“Really,” the surgeon stammered, “we tried to overpower him, but he couldn’t be stopped. We were so dumbfounded that he had already left the clinic before we properly realized what had happened. And now he is, um . . . missing.”
Imagine: Nick in a blood-splattered OR gown, his face hanging open, staggering through the streets of Montreux like Frankenstein’s monster. Picture it: frenzied crowds running for cover. None of the above. Turned out not a single report had been made. That was the strangest thing of all. The Police Cantonale had issued a missing person alert—imagine the details of that description—but Nick, he seemed to have disappeared off the face of the earth.
“It is of utmost importance that he returns to the clinic as immediately as possible,” the surgeon said. “I hope he has bound up the incision, but the risk of infection is high, and the longer the wound stays open, the more difficult it will be for us to perform the correction with at least somewhat acceptable results.” Adding, “But that is regardless of the fact that we are completely baffled about—”
“Did anything happen when you started cutting him?”

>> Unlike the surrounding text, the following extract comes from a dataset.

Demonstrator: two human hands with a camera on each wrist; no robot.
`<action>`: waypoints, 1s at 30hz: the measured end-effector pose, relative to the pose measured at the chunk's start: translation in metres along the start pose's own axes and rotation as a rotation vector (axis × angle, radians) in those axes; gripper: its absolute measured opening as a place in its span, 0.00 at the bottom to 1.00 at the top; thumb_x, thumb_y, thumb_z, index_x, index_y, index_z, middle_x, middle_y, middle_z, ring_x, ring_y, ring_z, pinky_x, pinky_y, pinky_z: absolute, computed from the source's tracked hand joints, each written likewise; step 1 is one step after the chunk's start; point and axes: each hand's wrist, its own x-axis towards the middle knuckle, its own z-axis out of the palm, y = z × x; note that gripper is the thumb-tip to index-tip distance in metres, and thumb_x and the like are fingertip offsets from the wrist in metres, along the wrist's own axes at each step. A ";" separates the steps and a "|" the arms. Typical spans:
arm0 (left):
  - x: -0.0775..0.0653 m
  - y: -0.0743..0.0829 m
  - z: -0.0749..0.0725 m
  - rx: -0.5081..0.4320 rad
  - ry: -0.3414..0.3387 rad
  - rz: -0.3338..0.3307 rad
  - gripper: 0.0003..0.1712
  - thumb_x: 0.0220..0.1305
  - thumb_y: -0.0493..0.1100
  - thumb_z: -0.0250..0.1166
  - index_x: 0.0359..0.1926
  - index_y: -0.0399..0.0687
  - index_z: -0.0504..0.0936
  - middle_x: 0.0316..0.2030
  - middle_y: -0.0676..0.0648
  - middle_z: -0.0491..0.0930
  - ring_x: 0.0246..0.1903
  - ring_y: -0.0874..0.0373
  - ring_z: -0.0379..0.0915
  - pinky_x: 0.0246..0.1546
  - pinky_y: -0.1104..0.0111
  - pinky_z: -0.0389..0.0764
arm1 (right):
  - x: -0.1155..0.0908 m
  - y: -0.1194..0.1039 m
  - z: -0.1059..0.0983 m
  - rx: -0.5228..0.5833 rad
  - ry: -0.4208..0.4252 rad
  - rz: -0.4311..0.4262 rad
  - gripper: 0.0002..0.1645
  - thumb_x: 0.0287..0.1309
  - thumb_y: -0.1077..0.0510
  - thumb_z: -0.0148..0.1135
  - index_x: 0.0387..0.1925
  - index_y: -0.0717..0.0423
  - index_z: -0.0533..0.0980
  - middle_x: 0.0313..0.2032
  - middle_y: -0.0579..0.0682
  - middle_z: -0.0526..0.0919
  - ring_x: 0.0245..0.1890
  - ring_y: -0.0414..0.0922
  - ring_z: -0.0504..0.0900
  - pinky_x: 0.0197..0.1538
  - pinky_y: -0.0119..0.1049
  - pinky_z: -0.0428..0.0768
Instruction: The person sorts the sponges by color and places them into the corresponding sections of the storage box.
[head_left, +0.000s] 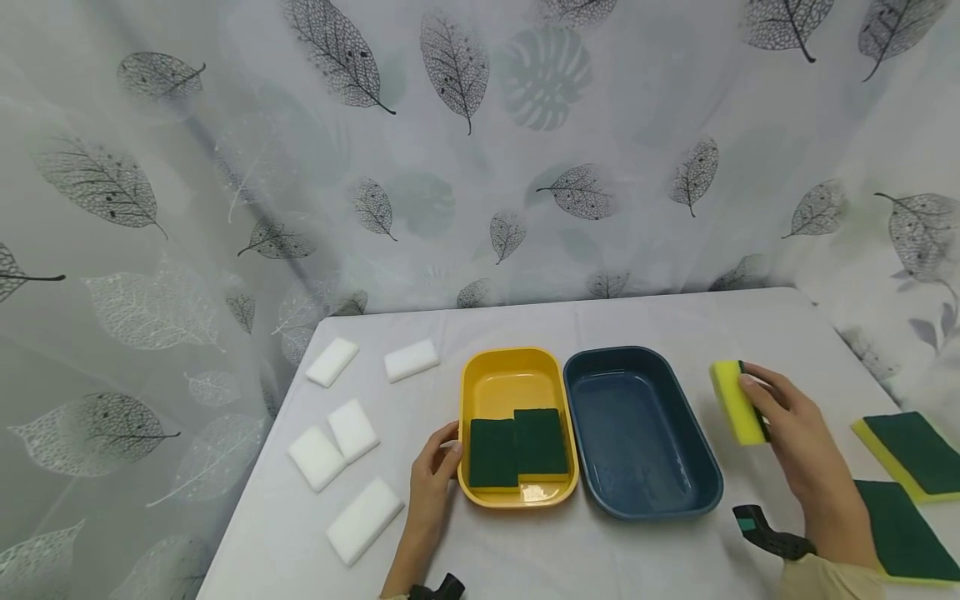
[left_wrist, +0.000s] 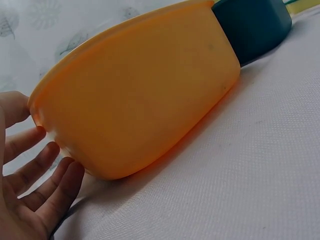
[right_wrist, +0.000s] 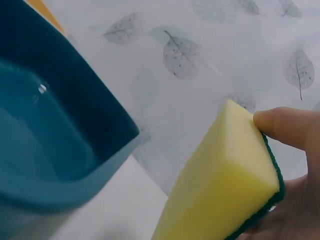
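On the right arm [head_left: 832, 508], a beige sleeve [head_left: 828, 581] and green-marked black strap [head_left: 780, 540] are worn; left, a black band [head_left: 441, 589].

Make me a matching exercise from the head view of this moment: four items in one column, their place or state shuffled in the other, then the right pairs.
Column one
1. Left hand
2. Right hand
3. Dark blue container
4. White sponge blocks

Column two
A. Holds a yellow-and-green scouring sponge
B. Lie toward the left side of the white tablecloth
C. Touches the outer side of the yellow container
D. Stands next to the yellow container, with no sponge inside

Right pairs: 1-C, 2-A, 3-D, 4-B
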 end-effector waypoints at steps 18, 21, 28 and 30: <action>-0.001 0.003 -0.001 -0.009 -0.006 0.012 0.22 0.78 0.51 0.58 0.68 0.57 0.78 0.60 0.45 0.79 0.44 0.61 0.82 0.43 0.72 0.85 | 0.030 -0.067 0.026 -0.122 -0.358 -0.124 0.43 0.80 0.36 0.45 0.82 0.55 0.52 0.76 0.68 0.60 0.53 0.41 0.75 0.50 0.31 0.78; -0.001 0.002 0.000 -0.012 -0.004 0.013 0.22 0.78 0.51 0.58 0.68 0.57 0.78 0.59 0.44 0.79 0.44 0.62 0.82 0.42 0.73 0.85 | 0.033 -0.079 0.035 -0.159 -0.377 -0.136 0.42 0.79 0.35 0.46 0.82 0.53 0.54 0.76 0.67 0.62 0.59 0.50 0.74 0.53 0.38 0.77; -0.002 0.002 0.000 -0.003 -0.003 0.012 0.21 0.78 0.50 0.59 0.68 0.56 0.78 0.59 0.44 0.80 0.43 0.62 0.82 0.42 0.73 0.85 | 0.042 -0.103 0.064 -0.250 -0.411 -0.207 0.41 0.77 0.35 0.51 0.79 0.50 0.59 0.75 0.64 0.67 0.69 0.62 0.71 0.63 0.57 0.76; -0.002 0.003 0.000 -0.004 -0.003 0.013 0.21 0.78 0.50 0.59 0.68 0.57 0.78 0.59 0.45 0.80 0.43 0.62 0.82 0.42 0.73 0.85 | 0.045 -0.109 0.073 -0.277 -0.429 -0.239 0.40 0.76 0.35 0.53 0.79 0.49 0.61 0.75 0.62 0.68 0.71 0.63 0.70 0.66 0.60 0.75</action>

“I don’t understand what you—”
“Something strange? Did you have a vision?”
Silence on the other end.
“Did you feel cold? Did you have the feeling you were falling? That an abyss had opened up under your feet?”
On the other end of the line, you could just hear the guy going white.
I said I had to know everything. Lives could be at stake.
After a long, shaky silence, he said, “I will be forthcoming if you give me your word you won’t talk to the media. Or I might as well wrap up my clinic. I know we don’t look good, and it appears as if we made an error administering the anesthesia. But here’s the thing: I was the one monitoring it. I’d stake my reputation on it that no errors were made.”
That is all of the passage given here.